Water moves from one body fluid compartment to another according to osmotic forces. During hemodialysis, water is pushed through the
membrane by ultrafiltration to reduce the blood's solute concentration. Because the concentration of cellular osmotically active solutes is now
higher than that in the blood, water is then returned to the cells and tissues from the blood via osmotic pressures. Hypotension and a drop in blood
volume could arise from this. It is possible to add sodium to the dialysate, which will raise the blood's osmolality and cause the cells and tissues to
lose water. Later on in the dialysis procedure, the salt content of the dialysate is reduced to enable the removal of more water from the blood. Later
on in the dialysis procedure, the salt content of the dialysate is reduced to enable the removal of more water from the blood. The dialyzer
experiences ultrafiltration, whereas the bodily compartments do not. Ion exchange across cellular membranes may be driven by active transport,
although water flow is passive and controlled by osmotic pressures.

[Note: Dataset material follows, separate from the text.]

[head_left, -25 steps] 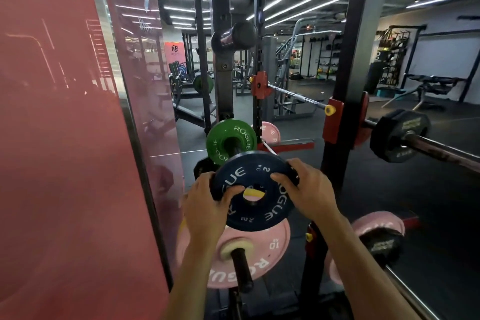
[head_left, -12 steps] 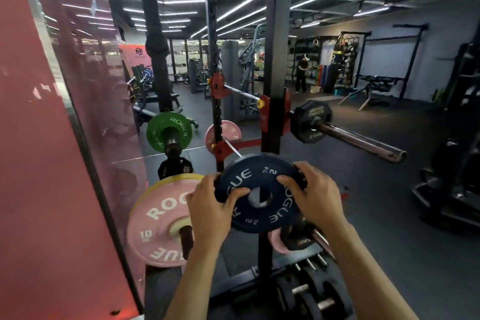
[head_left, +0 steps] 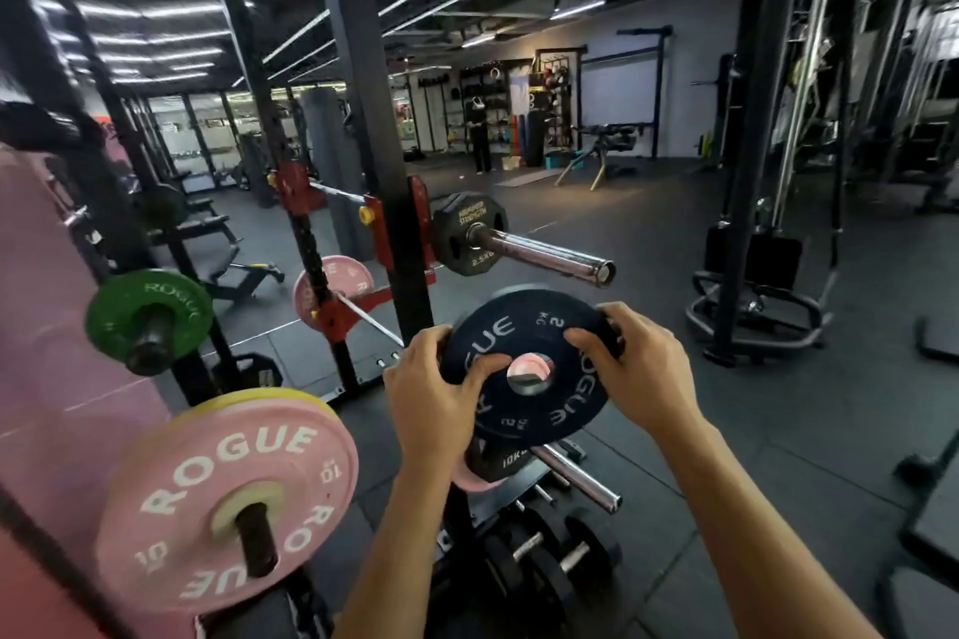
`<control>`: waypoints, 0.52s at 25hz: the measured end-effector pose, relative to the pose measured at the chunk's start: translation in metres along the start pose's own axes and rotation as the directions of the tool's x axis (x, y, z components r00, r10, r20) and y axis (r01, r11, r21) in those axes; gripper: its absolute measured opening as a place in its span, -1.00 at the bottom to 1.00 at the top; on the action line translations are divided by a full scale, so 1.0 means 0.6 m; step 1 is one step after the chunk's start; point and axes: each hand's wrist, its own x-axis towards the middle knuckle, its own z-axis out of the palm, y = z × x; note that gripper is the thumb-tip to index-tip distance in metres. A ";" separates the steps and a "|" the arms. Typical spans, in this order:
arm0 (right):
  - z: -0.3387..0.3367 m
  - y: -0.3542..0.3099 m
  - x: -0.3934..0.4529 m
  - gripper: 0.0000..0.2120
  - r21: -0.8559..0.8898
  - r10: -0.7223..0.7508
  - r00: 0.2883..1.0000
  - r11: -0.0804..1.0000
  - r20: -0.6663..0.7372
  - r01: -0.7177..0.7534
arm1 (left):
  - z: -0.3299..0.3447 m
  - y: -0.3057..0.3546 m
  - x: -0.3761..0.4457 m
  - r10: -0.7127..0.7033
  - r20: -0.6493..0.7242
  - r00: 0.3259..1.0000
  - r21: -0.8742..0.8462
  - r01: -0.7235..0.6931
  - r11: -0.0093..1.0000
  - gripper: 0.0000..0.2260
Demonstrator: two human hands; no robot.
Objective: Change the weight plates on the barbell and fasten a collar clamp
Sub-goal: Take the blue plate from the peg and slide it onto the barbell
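Left hand: the left hand [head_left: 430, 397] grips the left edge of the blue plate [head_left: 529, 368], thumb laid across its face, fingers curled behind the rim.
Right hand: the right hand [head_left: 641, 368] grips the right edge of the same plate, thumb on the face near the "2 KG" marking, fingers wrapped over the rim.
Blue plate: a small dark blue disc lettered "ROGUE", held in the air between both hands, face tilted toward the camera, centre hole open; it hangs below and in front of the bare barbell sleeve [head_left: 550, 257], not touching it.
Pink plate: a large pink "ROGUE" disc [head_left: 223, 498] marked 10 sits on a storage peg at lower left, with a yellow rim behind it.
Dumbbells: dark dumbbells [head_left: 550, 555] lie on the floor under the hands.
Green plate: a green disc [head_left: 148, 314] sits on a higher peg at left.
Barbell: the sleeve rests in the red hooks of the rack upright [head_left: 373, 130] and carries one black plate [head_left: 467, 234] marked 2.5 KG against its shoulder.
Background: a standing person [head_left: 480, 135] near wall racks, far across the dark floor.
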 end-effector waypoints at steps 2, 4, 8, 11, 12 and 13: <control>-0.006 0.037 0.017 -0.57 -0.033 0.009 1.000 0.999 -0.024 -0.010 | 0.050 0.004 0.012 0.003 0.019 1.000 -0.047 -0.002 0.999 -0.55; -0.012 0.069 0.040 -0.55 -0.062 0.029 0.999 0.998 -0.030 -0.031 | 0.098 0.004 0.026 0.001 0.032 0.999 -0.081 0.001 0.997 -0.55; -0.013 0.136 0.097 -0.56 -0.125 0.062 0.997 0.990 -0.049 -0.068 | 0.197 -0.003 0.065 -0.003 0.047 0.999 -0.141 0.010 0.990 -0.51; -0.002 0.180 0.127 -0.55 -0.165 0.068 0.996 0.983 -0.059 -0.077 | 0.254 -0.010 0.085 -0.001 0.051 0.999 -0.140 0.008 0.990 -0.48; 0.002 0.194 0.137 -0.55 -0.175 0.071 0.996 0.981 -0.057 -0.080 | 0.271 -0.014 0.091 -0.005 0.057 0.998 -0.138 0.013 0.990 -0.47; 0.007 0.207 0.146 -0.55 -0.181 0.076 0.996 0.980 -0.055 -0.084 | 0.286 -0.017 0.095 -0.006 0.061 0.998 -0.135 0.014 0.991 -0.47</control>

The blood passes through thousands of fiber tubes inside a hollow fiber dialyzer. Dialysate is around them, and the membrane is what separates
them. Through a phenomenon known as countercurrent, which involves the blood and dialysate flowing in the opposing directions, molecular
exchange is facilitated. This is due to the minimal change in concentration gradients from one end of the fiber to the other. As a result of the
hollow fibers' extreme fragility and rigidity, the membrane's compliance (deformability or volume change) is minimal. Because ultrafiltration rates
are predictable, exact fluid removal may be carried out. There is not much volume variation between low and high pressure since the hollow filters
have low blood flow resistance.
The ultrafiltration rate of the fluid transfer can be controlled by the dialysis machine by adjusting the hydraulic pressures in the blood and dialysate
compartments. The manufacturer assigns an ultrafiltration coefficient (Kuf) to each dialyzer. This is the amount of fluid (measured in milliliters) that
can move through the membrane in one hour at a specific pressure difference. As a result, 250 mL (5 x 50) of fluid can be transferred in 1 hour of
dialysis using a dialyzer with a Kuf of 5 and a transmembrane pressure of 50 mm Hg. Dialysis removal is an effective method of managing fluid
volume and weight because renal failure patients are frequently edematous and have too much water in the interstitial compartment. Diuretic
medications are used because the patient's kidneys are not working. Diuretic medications are not very helpful because the patient's kidneys are not
functioning.
Clearance (K) is the amount of blood that can be cleared of a specific solute in a given amount of time. Based on blood and dialysis flow rates,
membrane properties, the solute's molecular weight, size, and charge, and other factors, the manufacturer determines the clearance for a given
solute. Diffusion from the high-concentration to the low-concentration side of the membrane removes the majority of low-molecular weight solutes
during dialysis, with the rate also being temperature-dependent. Large molecules typically traverse the membrane via solvent drag (convection). The
amount of solute that passes through the membrane while the remainder is rejected or adsorbed is indicated by the sieving coefficient (SC). A SC
of 0.4. As a result, a SC of 0.4 indicates that 40% of a specific solute will flow through the membrane. Although cellulose membranes have a
tendency to absorb more than synthetic hydrophobic ones, the majority of tiny proteins are eliminated from the circulation via adsorption to the
membrane. Adsorbed membranes are more biocompatible, however they may reduce convection and diffusion.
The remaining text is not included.